I think, if it goes thru as planned, formally reviewing and refining our defense policy is a good idea, before they go ahead on any major projects.

The big stuff is still going through - JSS Project,  MHP,  Stryker (Ugh) - so on, so on - but reviewing what capabilities we use, and what capabilities we want to have before making any huge investments is probably a wise idea, no?


----------



## wongskc (22 May 2004)

I can understand not wanting to fund new projects and that before a defence review, but why not temporarily allocate enough money to cover all the short falls that exist in the CF from current projects/operations?  Doesn‘t the CF run a few hundred million in the red every year due to lack of funding?


----------



## 48Highlander (22 May 2004)

Yes, formaly reviewing what capabilities we have and want before investing more money is a good idea.  However, the $30 million being frozen was intended to expand the reserves, meaning it would have gone into hiring more recruits and paying for their basic equipment.  No matter what capabilities we want we ARE going to need more manpower, so putting a hold on that money isn‘t the same as witholding funding for the purchase of Strykers while we figure out if we‘re really going to need them.  It could have a very negative immediate effect because it might result in some recruits who have already gone through testing not being slotted on a course.  I know we‘ve been encouraged to intensify our recruiting efforts....so if we get the people signed up and ready to go, and then have to hold them back because the money suddenly isn‘t there any more...well, that‘s not a good situation for anyone involved.


----------



## Old Cent Hand (22 May 2004)

We need more Reservists ! I am a Reg , and I have worked with a great many Reservists , I have alot of time for these people. As for the Stryker, the " Quasi Tank", it‘s a waste of money , a US Senator wrote a very critical assessment of the Stryker , the Americans , as far as I know are not buying it.But no doubt some general in Ottawa , has his finger in the "corporate pie",we buy it , and this general , can retire and get a $100,000, a year job with the manufacturer.


----------



## logau (22 May 2004)

Not to worry - my spies say they will be pouring more cash in soon enough.


----------



## Gunner (22 May 2004)

> We need more Reservists ! I am a Reg , and I have worked with a great many Reservists , I have alot of time for these people.

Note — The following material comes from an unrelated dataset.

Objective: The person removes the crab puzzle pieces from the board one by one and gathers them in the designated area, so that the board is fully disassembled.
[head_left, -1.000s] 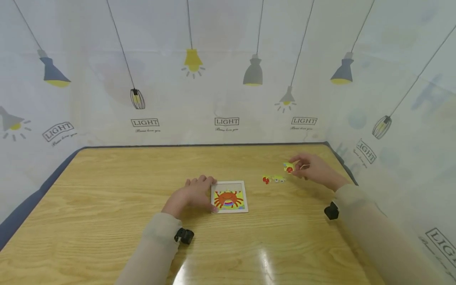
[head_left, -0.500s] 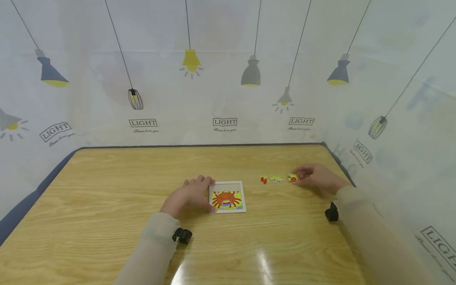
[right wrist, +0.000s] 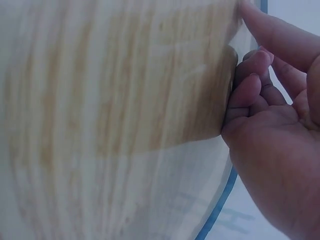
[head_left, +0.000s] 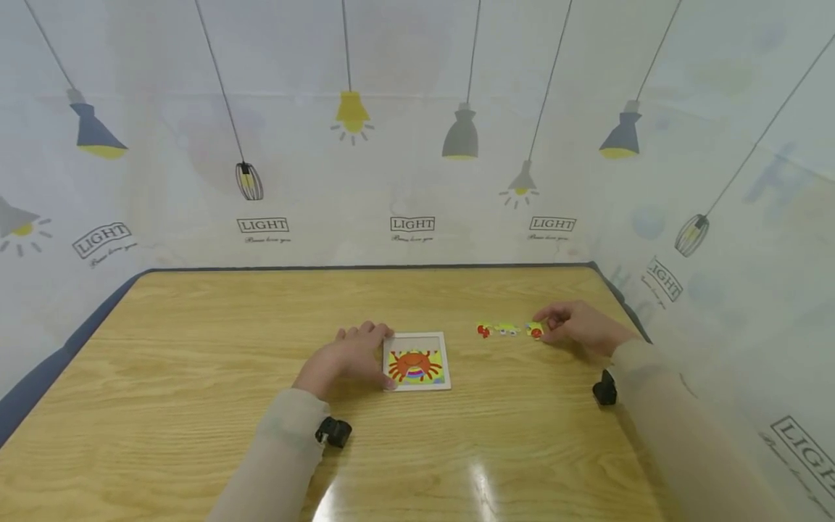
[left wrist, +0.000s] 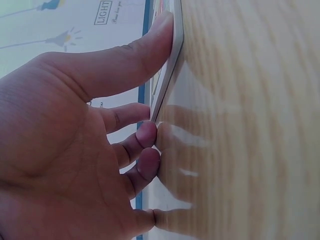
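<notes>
A square puzzle board [head_left: 416, 341] with a white rim lies mid-table, with a red crab picture filling its lower part and a bare strip along the top. My left hand [head_left: 349, 362] holds its left side, thumb at the near corner and index finger at the far one. In the left wrist view the thumb lies on the board's rim [left wrist: 176, 40]. My right hand [head_left: 580, 326] pinches a yellow puzzle piece [head_left: 535, 330] with a red claw, low at the table. The right wrist view hides that piece; the last fingers curl against the tabletop.
Left of the pinched piece lie a yellow piece with eyes [head_left: 507, 329] and another with a red claw [head_left: 483, 330]. The wooden table [head_left: 261, 304] ends at a dark blue edge, with a lamp-printed wall covering [head_left: 326, 181] behind and at the sides.
My right hand has lowered the claw piece to the table at the right end of the row, turning it slightly. My left hand keeps its place on the board.
</notes>
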The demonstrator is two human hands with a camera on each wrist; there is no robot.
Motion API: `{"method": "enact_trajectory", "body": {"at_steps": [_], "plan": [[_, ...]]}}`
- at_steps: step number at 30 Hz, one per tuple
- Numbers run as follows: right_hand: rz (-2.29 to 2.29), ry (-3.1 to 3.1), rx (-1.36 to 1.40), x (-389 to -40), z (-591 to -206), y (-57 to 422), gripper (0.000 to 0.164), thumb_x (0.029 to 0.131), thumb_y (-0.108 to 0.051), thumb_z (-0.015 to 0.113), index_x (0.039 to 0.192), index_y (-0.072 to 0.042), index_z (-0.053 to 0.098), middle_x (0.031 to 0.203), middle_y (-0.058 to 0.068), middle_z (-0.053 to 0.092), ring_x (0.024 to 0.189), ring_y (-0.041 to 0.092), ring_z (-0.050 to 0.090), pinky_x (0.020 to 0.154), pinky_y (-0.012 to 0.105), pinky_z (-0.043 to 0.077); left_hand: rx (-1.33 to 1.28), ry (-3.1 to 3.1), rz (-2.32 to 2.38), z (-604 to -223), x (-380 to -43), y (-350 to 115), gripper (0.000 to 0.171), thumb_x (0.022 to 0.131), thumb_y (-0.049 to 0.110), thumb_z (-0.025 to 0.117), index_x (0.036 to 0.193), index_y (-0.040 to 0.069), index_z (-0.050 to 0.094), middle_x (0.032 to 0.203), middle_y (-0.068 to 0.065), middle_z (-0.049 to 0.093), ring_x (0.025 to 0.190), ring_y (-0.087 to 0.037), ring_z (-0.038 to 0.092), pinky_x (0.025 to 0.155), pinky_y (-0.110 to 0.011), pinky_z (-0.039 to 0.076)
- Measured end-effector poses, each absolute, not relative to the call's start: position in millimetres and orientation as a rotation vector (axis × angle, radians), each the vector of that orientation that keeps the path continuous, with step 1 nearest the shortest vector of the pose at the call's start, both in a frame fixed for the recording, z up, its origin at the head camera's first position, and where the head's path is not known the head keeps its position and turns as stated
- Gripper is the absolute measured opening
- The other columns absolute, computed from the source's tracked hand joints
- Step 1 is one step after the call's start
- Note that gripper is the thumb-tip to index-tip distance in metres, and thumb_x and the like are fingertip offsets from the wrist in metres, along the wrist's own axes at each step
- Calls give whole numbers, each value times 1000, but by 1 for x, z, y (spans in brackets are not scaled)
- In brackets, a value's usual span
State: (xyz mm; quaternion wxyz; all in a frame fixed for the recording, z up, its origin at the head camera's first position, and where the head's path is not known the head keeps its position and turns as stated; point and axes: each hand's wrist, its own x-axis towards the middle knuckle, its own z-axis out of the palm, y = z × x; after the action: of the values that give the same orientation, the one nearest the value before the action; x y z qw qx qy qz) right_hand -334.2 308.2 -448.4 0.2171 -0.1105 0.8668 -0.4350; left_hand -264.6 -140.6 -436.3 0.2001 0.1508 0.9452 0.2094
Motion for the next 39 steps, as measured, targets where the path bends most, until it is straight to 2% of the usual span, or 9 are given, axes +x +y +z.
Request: {"method": "enact_trajectory", "body": {"at_steps": [20, 27, 33, 35, 39], "plan": [[-1218, 2385, -305, -338, -448, 304, 48, 95, 0, 74, 140, 8, 60, 102, 6, 55, 93, 18, 50, 76, 26, 49, 407, 2646, 603, -436, -263, -142, 90, 85, 38, 90, 158, 13, 43, 166, -18, 40, 158, -45, 33, 135, -64, 10], [-1212, 2419, -259, -338, -451, 304, 48, 91, 0, 77, 136, 8, 62, 100, 5, 56, 95, 19, 51, 77, 24, 49, 413, 2637, 605, -435, -262, -140, 90, 85, 38, 90, 158, 13, 43, 164, -18, 42, 156, -44, 34, 134, -66, 9], [-1225, 2411, -268, -341, -454, 306, 51, 92, -1, 77, 139, 9, 60, 100, 5, 56, 92, 17, 51, 77, 25, 49, 410, 2647, 598, -431, -261, -140, 89, 86, 38, 89, 158, 12, 43, 165, -19, 41, 157, -45, 33, 134, -66, 10], [-1226, 2389, -286, -344, -456, 310, 54, 93, -3, 77, 141, 9, 58, 102, 6, 58, 92, 16, 52, 77, 25, 50, 412, 2649, 595, -432, -261, -141, 90, 86, 38, 89, 158, 12, 43, 166, -19, 40, 157, -46, 33, 134, -65, 10], [-1145, 2332, -293, -348, -441, 316, 63, 95, -11, 77, 151, 3, 51, 121, 13, 63, 103, 16, 60, 87, 28, 55, 409, 2646, 604, -434, -262, -141, 90, 86, 39, 89, 159, 11, 43, 165, -19, 41, 157, -45, 34, 135, -65, 10]]}}
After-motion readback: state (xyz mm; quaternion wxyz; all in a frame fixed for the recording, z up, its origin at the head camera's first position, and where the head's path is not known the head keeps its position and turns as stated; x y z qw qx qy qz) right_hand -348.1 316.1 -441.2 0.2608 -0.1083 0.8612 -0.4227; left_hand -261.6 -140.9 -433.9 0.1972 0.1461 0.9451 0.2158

Old Cent Hand, this is the best comment I have heard you make since you joined the site.  I think I might like you after all.


----------



## yot (24 May 2004)

upset to hear this news


----------



## Gryphon (24 May 2004)

> Originally posted by Old Cent‘ Hand:
> [qb] We need more Reservists ! I am a Reg , and I have worked with a great many Reservists , I have alot of time for these people. [/qb]


As a reservist, i feel honoured by that.. i‘ve actually heard that quite a bit from other reg force guys..

but reserves need more money. On the comms side: the comm reserve is there to help support the reg force.. now the reg force is at OP CAP 3 or 4, while the reserves are still generally at OP CAP 1.. how can we possibly even HOPE to help them?


----------



## Slim (24 May 2004)

> Originally posted by logau:
> [qb] Not to worry - my spies say they will be pouring more cash in soon enough. [/qb]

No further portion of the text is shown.